How Canning Can Change Your Life

Who knew that canning would come to define a home to me. I hated picking fruit, cleaning it, preparing it, bottling it, washing the bottles, carrying jars up and down the stairs to the basement storage. It was WAY too much work to be worth it. I made a vow to myself that I would never do it again when I had a house of my own. I've included some fun pictures of our family in the fruit orchards the last few years.

Ben in peach orchard at 2 1/2 yrs old.


Brian and I went through school happy as can be, living in our small apartments with no yard to mow or things to fix. None of the things we had to do during our growing up years. Finally we finished school, started working and bought a cute little house in Houston, Texas. It was probably the very next fall as the weather began to turn cooler in November that I felt this odd tug in my heart to make my house a home. I really wanted to can applesauce. That would make it home to me. Weird, I thought, that I'd ever want to do that.

Maddie in peach orchard at 1 year.


Two years passed and I thought of it from time to time. Finally, I tried my first strawberry jam when my mom was in town after I had Ben. It was fun to make and mom was there to make sure I didn't ruin it and waste all that money. That jam was precious to me and we made a ton. About three months later, Kristie and Anthony moved in. We shared groceries, cooking and chores (though they were lots better at doing their chores than I ever was...). I saw the jam disappearing so quickly it made me want to cry. Kristie had a rule that if we have any kind of pasta, from lasagna to mac'n'cheese, we must have bread with the meal. Of course, having bread means you must have jam. It sure went fast. There were about 8 bottles left when we moved to Virginia. I seriously considered how I could bring 8 jars of freezer jam on the airplane. In the end, I bequeathed them all to Kristie and Anthony. It was a really sad day for me to say goodbye to it.

Angie, Maddie and Ben picking raspberries.


Upon our arrival in Virginia, I became great friends with Cara Glassett. She lived around the corner from us and moved in only a week or two after we did. She decided to find an orchard in Virginia to pick apples. She found one and had a fantastic day picking apples and got us a bag. Finally, I saw my chance. We (Cara and I) decided to make applesauce together. I already had the sauce maker machine and lots of empty bottles, she had the steam canner and the know how.

Ben at 3 1/2 in apple orchard trying to keep the bees and flies out of his ears.
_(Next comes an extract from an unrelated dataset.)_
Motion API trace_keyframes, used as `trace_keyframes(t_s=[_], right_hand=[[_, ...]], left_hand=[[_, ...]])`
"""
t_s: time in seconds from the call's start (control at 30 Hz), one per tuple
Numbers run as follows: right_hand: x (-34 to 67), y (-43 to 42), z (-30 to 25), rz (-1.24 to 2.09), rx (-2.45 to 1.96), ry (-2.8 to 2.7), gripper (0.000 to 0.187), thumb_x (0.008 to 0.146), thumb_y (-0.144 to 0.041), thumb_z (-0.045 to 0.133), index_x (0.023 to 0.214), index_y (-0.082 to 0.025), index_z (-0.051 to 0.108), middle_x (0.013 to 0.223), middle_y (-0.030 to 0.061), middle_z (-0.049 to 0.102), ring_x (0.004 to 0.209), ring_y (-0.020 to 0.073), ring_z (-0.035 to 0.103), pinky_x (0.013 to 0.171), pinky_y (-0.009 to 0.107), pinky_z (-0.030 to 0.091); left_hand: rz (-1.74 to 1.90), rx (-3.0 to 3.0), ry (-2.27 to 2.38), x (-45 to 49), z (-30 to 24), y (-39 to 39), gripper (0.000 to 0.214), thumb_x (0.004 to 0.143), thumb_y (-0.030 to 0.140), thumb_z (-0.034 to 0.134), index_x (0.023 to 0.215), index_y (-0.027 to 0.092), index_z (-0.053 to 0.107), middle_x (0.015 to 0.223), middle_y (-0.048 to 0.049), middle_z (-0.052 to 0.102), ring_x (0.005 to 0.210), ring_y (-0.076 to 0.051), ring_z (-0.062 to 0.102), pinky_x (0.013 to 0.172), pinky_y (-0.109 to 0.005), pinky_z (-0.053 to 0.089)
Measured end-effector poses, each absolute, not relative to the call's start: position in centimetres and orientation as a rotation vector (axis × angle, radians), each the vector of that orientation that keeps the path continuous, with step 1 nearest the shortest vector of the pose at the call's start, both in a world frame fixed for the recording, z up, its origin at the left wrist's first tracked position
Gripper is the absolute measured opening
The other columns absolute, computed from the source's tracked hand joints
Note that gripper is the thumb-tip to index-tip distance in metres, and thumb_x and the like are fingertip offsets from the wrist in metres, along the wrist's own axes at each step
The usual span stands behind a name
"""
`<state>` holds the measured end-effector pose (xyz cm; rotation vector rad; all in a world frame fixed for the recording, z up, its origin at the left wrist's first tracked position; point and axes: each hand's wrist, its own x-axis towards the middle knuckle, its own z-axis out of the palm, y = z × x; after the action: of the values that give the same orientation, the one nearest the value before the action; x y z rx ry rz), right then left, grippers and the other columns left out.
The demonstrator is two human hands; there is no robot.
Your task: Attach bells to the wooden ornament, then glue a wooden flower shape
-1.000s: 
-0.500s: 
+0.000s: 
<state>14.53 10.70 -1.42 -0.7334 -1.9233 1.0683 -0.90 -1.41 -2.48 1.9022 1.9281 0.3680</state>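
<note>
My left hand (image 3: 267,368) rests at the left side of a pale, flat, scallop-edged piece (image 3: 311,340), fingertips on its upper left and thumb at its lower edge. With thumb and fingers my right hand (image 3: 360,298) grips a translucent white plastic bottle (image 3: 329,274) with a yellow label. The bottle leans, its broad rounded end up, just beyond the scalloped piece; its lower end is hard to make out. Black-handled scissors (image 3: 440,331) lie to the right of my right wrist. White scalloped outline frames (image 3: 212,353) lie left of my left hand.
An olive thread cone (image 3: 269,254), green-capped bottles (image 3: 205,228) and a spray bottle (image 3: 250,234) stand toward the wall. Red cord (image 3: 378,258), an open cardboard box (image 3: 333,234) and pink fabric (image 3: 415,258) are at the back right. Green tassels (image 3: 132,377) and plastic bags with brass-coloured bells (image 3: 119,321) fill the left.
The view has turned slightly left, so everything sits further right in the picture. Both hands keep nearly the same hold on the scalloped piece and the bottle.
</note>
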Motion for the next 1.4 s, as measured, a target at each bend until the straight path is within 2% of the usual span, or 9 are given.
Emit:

Brian was out of town for two weeks when we undertook the crazy process. I put down huge blue tarps all over the carpet and we began. The entire kitchen was a disaster and the tarps were so sticky from apple juice drippings. We learned a lot but never had I had so much fun spending so many hours working, cooking, squishing and measuring. I think every dish in my entire house was sticky when we finished. I let it all sit for a day or so before I had the energy to clean it all up before Brian returned from his trip to Europe.

Brian and Maddie in apple orchard at 1 year.


Brian was totally impressed and loved the applesauce. Since then, we have become serious canners. We buy bushels and bushels of peaches and apples each year to process. We do strawberry, raspberry and peach jam. Every time I can something, it makes my house feel like a home. Ben loves to do it, from picking in the orchard and eating as many peaches as he can, to mutilating the fruit (his best effort at peeling a peach), to squishing the apples or turning the crank on the saucer. Our home is full of love when we can fruit and spend that time together dancing to whatever comes on the radio and working hard as a family.